Ce rapport traite de la parallélisation des réductions saturées sur les processeurs DSP à arithmétique virgule fixe. Nous proposons dans un premier temps des transformations “bit-exactes”, appropriée aux applications de codage de parole ETSI et ITU. Puis nous présentons plusieurs transformations “approchées”, que nous comparons. Nos principales contributions sont basées sur les propriétés de l’arithmétique saturée.

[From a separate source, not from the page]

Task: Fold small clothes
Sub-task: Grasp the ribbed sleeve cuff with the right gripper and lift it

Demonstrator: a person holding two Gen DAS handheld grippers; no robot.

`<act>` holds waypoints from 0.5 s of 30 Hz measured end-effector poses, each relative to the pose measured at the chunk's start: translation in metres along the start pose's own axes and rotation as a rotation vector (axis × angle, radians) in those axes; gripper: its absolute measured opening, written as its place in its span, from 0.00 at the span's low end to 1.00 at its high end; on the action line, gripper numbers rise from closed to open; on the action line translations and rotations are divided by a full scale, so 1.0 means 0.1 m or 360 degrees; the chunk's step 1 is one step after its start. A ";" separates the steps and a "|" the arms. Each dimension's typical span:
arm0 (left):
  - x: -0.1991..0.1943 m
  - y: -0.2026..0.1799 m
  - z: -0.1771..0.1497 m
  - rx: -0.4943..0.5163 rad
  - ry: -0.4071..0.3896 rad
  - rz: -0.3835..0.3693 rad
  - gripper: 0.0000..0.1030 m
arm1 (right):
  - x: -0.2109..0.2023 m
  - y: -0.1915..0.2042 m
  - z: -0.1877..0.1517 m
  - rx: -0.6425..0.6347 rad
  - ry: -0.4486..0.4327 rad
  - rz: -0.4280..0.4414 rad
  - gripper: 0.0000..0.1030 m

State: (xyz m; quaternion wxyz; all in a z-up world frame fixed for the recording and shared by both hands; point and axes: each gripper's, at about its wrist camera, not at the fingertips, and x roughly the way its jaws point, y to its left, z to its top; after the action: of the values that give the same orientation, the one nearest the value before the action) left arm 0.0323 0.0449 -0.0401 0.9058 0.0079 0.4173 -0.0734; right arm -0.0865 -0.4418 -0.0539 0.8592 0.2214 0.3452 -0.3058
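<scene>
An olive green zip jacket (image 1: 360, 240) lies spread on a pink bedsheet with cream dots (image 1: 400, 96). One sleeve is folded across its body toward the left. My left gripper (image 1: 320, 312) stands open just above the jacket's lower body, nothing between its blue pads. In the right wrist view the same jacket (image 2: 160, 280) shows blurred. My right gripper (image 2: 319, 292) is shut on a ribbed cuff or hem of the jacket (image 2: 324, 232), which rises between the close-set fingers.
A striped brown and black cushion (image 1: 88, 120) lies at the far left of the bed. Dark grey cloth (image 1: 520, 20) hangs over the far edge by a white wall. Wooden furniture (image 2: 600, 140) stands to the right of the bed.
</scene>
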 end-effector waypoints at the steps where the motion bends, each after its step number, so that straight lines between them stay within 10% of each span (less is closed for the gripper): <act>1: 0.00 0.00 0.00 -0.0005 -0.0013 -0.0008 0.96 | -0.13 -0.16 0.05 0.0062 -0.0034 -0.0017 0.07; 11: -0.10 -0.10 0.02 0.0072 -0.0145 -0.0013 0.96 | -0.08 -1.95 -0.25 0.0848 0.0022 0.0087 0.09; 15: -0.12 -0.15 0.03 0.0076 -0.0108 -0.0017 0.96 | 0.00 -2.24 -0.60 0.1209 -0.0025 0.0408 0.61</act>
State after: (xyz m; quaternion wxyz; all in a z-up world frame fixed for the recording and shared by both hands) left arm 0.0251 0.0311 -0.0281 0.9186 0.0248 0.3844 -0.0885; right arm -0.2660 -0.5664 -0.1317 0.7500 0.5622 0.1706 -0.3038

Parallel Execution of the Saturated Reductions

Benoît Dupont de Dinechin *
Christophe Monat †
Fabrice Rastello ‡

July 2001

1 Introduction

The latest generation of fixed-point Digital Signal Processors (DSPs), that comprises the Texas Instruments C6200 and C6400 series [8], the StarCore SC140 [6], and the STMicroelectronics ST120 [7], rely on instruction-level parallelism exploitation, and fractional arithmetic support, in order to deliver high-performance at low cost on telecommunication and mobile applications.

In particular, the instruction set of these so-called DSP-MCUs [3] is tailored to the efficient implementation of standardized speech coding algorithms such as those published by the ITU (International Telecommunication Union) [5], and the ETSI (European Telecommunication Standards Institute) [4]. The widely used ETSI / ITU speech coding algorithms include:

**ETSI EFR-5.1.0** The Enhanced Full Rate algorithm, used by the European GSM mobile telephone systems.

**ETSI AMR-NB** The Adaptable Multi Rate Narrow Band, that will be used in the 3GPP/UMTS mobile telephone systems.

**ITU G.723.1, ITU G.729** Speech coders used in Voice over IP (VoIP), Voice over Network (VoN), and for H.324 and H.323 applications.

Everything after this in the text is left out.